Could you write out the lines below exactly, beginning with the first and finishing with the one that contains "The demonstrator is"?
====
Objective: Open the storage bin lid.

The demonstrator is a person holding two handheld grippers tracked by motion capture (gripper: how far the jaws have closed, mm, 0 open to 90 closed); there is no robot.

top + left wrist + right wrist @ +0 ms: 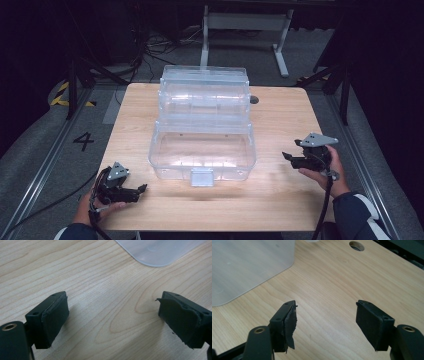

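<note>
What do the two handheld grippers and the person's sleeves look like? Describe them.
Both the left gripper and the right gripper are black, each topped by a grey three-cornered plate and trailing a black cable. Their jaws are blocky, with screw holes and black rubbery pads that are frayed at the edges. Brass-coloured bushings sit at the jaw bases. The sleeves are dark blue with white stripes.
</note>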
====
_Answer to this exercise:_
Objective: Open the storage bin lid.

The demonstrator is a person holding two handheld grippers tracked by motion capture (gripper: how far the jaws have closed, mm, 0 open to 90 closed); there is no robot.

The work on this exercise has been finished.